GOAL OF THE EXERCISE: Give the data below again exactly, and drop each picture from it.

SUPPLIED INFORMATION:
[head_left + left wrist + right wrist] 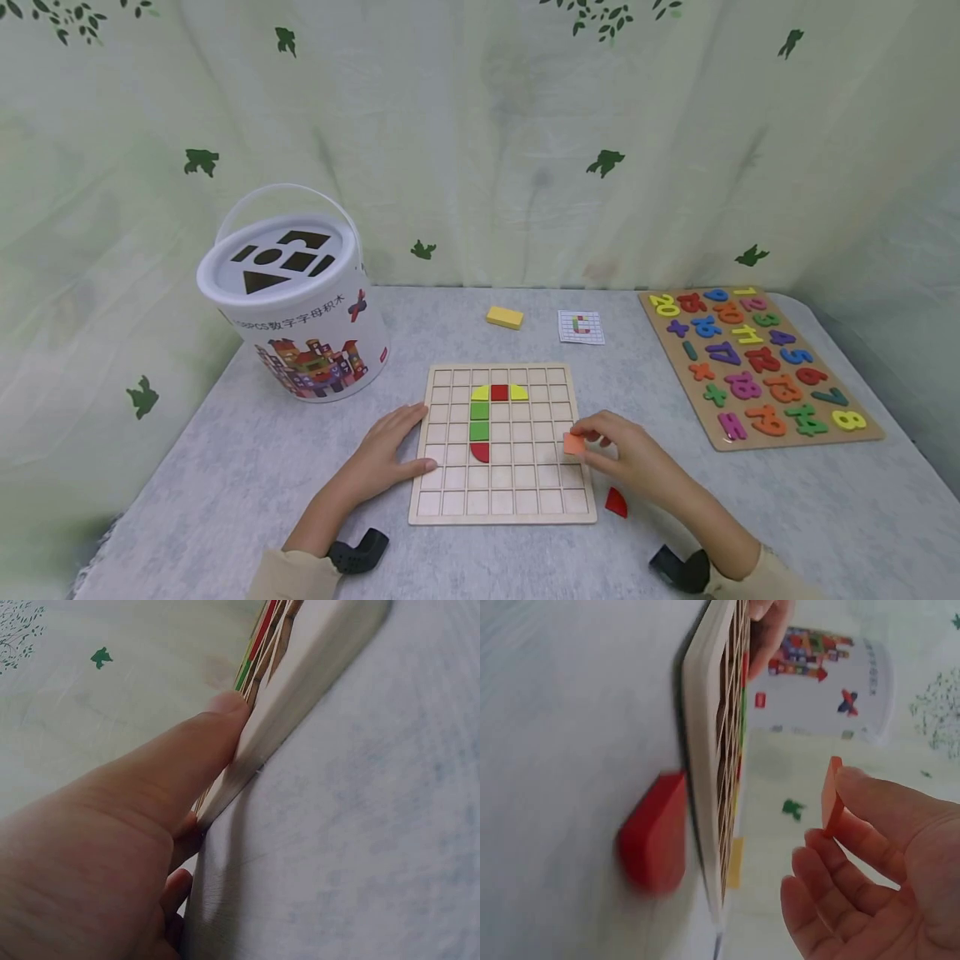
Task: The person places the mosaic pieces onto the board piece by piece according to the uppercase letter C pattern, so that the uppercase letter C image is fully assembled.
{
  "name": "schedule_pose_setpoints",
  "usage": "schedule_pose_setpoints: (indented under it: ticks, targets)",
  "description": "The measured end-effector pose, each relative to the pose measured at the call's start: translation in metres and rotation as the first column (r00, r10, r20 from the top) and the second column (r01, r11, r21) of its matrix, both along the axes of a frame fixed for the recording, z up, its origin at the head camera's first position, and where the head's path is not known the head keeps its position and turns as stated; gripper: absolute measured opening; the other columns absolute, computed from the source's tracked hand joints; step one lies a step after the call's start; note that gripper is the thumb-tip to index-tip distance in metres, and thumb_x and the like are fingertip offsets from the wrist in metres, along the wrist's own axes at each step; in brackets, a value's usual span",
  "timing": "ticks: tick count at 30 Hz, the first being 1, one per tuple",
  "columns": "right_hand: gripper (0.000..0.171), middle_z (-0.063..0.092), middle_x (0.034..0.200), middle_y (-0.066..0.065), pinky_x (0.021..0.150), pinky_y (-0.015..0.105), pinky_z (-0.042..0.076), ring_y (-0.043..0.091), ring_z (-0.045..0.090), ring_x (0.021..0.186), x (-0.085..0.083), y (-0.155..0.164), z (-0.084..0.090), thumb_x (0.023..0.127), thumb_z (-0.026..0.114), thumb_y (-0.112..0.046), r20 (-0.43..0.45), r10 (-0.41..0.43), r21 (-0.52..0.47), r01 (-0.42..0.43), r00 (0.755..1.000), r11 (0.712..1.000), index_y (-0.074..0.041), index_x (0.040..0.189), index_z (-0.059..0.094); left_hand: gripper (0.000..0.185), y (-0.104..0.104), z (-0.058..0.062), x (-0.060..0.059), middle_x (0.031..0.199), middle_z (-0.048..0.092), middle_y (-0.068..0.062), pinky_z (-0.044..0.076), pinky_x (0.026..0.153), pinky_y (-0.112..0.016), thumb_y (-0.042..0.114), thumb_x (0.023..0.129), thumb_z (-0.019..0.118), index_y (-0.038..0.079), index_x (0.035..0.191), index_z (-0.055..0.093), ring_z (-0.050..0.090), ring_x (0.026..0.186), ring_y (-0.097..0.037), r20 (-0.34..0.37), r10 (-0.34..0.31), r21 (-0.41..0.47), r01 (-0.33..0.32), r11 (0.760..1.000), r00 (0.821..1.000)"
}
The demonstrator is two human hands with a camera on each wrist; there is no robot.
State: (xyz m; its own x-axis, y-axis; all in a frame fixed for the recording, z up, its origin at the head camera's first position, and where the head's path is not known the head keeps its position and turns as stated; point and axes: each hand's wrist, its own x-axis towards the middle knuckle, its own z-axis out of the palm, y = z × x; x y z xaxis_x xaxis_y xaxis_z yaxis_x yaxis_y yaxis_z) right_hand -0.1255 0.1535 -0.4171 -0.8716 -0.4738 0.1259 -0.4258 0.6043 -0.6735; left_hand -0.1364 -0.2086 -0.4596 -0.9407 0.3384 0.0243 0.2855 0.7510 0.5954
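A square wooden grid board (501, 503) lies on the table. My left hand (386, 450) rests along its left edge, thumb on the border and fingers spread. With thumb and fingertips, my right hand (637, 458) pinches an orange square tile (573, 443) over the board's right edge; in the right wrist view the tile (831, 795) is held edge-on above the board. On the grid sit two yellow curved pieces (481, 393), a red square (499, 392), two green squares (479, 411) and a red quarter-round (480, 452). Another red quarter-round piece (616, 502) lies off the board's right side.
A white lidded bucket (307, 333) with shape holes stands at the back left. Behind the board lie a yellow block (505, 317) and a small pattern card (581, 327). A number puzzle board (757, 367) lies at the right. A printed curtain (480, 150) hangs behind the table.
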Motion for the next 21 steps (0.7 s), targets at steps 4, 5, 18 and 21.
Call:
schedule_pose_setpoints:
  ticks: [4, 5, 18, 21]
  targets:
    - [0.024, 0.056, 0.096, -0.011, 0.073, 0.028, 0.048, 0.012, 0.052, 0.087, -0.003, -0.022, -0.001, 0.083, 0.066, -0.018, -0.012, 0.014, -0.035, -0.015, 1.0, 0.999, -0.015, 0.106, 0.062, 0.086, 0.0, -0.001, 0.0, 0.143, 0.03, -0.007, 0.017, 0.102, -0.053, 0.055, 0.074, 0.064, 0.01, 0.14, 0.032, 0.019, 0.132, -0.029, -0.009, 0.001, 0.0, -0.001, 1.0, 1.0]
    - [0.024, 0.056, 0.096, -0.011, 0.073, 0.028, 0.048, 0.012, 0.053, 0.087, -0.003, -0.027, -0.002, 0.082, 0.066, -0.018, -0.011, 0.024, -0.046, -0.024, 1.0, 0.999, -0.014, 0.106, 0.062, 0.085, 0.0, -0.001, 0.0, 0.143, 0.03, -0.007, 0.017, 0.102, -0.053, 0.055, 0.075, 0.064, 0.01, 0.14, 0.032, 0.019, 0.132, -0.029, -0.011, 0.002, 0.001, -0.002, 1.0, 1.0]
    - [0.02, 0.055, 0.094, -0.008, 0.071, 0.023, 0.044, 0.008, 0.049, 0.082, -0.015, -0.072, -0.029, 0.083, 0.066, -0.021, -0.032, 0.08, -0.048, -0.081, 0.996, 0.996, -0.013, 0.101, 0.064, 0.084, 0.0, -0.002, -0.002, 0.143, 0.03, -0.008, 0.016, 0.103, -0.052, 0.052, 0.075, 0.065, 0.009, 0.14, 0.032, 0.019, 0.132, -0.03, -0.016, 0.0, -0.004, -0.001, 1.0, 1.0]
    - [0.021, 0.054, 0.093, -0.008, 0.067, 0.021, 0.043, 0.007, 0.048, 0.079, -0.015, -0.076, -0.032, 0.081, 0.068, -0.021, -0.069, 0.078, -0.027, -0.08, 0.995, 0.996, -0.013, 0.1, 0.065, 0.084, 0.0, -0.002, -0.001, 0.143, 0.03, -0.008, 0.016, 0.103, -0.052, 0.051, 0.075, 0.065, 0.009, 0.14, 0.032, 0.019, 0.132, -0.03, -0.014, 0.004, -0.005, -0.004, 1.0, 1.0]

SOLUTION TO THIS PROBLEM:
[head_left + left wrist + right wrist] 
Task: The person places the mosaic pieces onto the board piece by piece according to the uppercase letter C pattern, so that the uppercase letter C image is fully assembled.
{
  "name": "schedule_pose_setpoints",
  "usage": "schedule_pose_setpoints: (indented under it: ticks, targets)",
  "description": "The measured end-effector pose, each relative to the pose measured at the call's start: translation in metres and rotation as the first column (r00, r10, r20 from the top) and the second column (r01, r11, r21) of its matrix, both along the axes of a frame fixed for the recording, z up, its origin at the head camera's first position, and where the head's path is not known the head keeps its position and turns as stated; gripper: absolute measured opening; the other columns absolute, computed from the source's tracked hand joints; step one lies a step after the call's start; note that gripper is the thumb-tip to index-tip distance in metres, and thumb_x and the like are fingertip offsets from the wrist in metres, along the wrist's own axes at each step; in brackets, a value's usual span",
  "timing": "ticks: tick count at 30 Hz, the first being 1, one per tuple",
  "columns": "right_hand: gripper (0.000..0.171), middle_z (-0.063..0.092), middle_x (0.034..0.200), middle_y (-0.066..0.065), pinky_x (0.021..0.150), pinky_y (-0.015..0.105), pinky_z (-0.042..0.076), ring_y (-0.043..0.091), ring_z (-0.045..0.090), ring_x (0.021..0.186), x (-0.085..0.083), y (-0.155..0.164), z (-0.084..0.090), thumb_x (0.023..0.127), thumb_z (-0.026..0.114), thumb_y (-0.112..0.046), r20 (-0.43..0.45), r10 (-0.41..0.43), r21 (-0.52..0.47), r01 (-0.42..0.43), r00 (0.755..1.000), r11 (0.712..1.000), index_y (-0.074..0.041), index_x (0.040..0.189), index_z (-0.059..0.094); left_hand: gripper (0.000..0.185), y (-0.104..0.104), z (-0.058..0.062), x (-0.060..0.059), middle_x (0.031..0.199), middle_z (-0.048..0.092), middle_y (-0.068..0.062), pinky_z (-0.044..0.076), pinky_x (0.026..0.153), pinky_y (-0.112..0.016), thumb_y (-0.042..0.114), thumb_x (0.023..0.129), thumb_z (-0.019..0.118), index_y (-0.038..0.079), index_x (0.035..0.191), index_z (-0.055..0.093), ring_z (-0.050..0.090), ring_x (0.026..0.186), ring_y (-0.097..0.037), r20 (-0.34..0.37), r10 (-0.34..0.31), r21 (-0.41..0.47), r01 (-0.33..0.32), r11 (0.760..1.000), r00 (0.821..1.000)"
}
The demonstrator is two human hands with a camera on each wrist; there is no robot.
State: (xyz m; its own x-axis, y-axis; all in a frame fixed for the recording, z up, its origin at the head camera's first position, and where the head's path is not known the head keeps its position and turns as stated; point and axes: each hand's wrist, its own x-axis towards the middle knuckle, its own z-axis out of the palm, y = z × x; x y z xaxis_x xaxis_y xaxis_z yaxis_x yaxis_y yaxis_z) right_hand -0.1255 0.1535 -0.4171 -0.8716 -0.4738 0.1259 -0.4258 0.6043 -0.6735; left_hand -0.1364 -0.2086 -0.4596 -0.9407 0.3384 0.0243 0.2855 0.7510 0.5954
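A square wooden grid board (501, 503) lies on the table. My left hand (386, 450) rests along its left edge, thumb on the border and fingers spread. With thumb and fingertips, my right hand (637, 458) pinches an orange square tile (573, 443) over the board's right edge; in the right wrist view the tile (831, 795) is held edge-on above the board. On the grid sit two yellow curved pieces (481, 393), a red square (499, 392), two green squares (479, 411) and a red quarter-round (480, 452). Another red quarter-round piece (616, 502) lies off the board's right side.
A white lidded bucket (307, 333) with shape holes stands at the back left. Behind the board lie a yellow block (505, 317) and a small pattern card (581, 327). A number puzzle board (757, 367) lies at the right. A printed curtain (480, 150) hangs behind the table.
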Motion for the next 21 steps (0.7 s), targets at steps 4, 5, 18 and 21.
Call:
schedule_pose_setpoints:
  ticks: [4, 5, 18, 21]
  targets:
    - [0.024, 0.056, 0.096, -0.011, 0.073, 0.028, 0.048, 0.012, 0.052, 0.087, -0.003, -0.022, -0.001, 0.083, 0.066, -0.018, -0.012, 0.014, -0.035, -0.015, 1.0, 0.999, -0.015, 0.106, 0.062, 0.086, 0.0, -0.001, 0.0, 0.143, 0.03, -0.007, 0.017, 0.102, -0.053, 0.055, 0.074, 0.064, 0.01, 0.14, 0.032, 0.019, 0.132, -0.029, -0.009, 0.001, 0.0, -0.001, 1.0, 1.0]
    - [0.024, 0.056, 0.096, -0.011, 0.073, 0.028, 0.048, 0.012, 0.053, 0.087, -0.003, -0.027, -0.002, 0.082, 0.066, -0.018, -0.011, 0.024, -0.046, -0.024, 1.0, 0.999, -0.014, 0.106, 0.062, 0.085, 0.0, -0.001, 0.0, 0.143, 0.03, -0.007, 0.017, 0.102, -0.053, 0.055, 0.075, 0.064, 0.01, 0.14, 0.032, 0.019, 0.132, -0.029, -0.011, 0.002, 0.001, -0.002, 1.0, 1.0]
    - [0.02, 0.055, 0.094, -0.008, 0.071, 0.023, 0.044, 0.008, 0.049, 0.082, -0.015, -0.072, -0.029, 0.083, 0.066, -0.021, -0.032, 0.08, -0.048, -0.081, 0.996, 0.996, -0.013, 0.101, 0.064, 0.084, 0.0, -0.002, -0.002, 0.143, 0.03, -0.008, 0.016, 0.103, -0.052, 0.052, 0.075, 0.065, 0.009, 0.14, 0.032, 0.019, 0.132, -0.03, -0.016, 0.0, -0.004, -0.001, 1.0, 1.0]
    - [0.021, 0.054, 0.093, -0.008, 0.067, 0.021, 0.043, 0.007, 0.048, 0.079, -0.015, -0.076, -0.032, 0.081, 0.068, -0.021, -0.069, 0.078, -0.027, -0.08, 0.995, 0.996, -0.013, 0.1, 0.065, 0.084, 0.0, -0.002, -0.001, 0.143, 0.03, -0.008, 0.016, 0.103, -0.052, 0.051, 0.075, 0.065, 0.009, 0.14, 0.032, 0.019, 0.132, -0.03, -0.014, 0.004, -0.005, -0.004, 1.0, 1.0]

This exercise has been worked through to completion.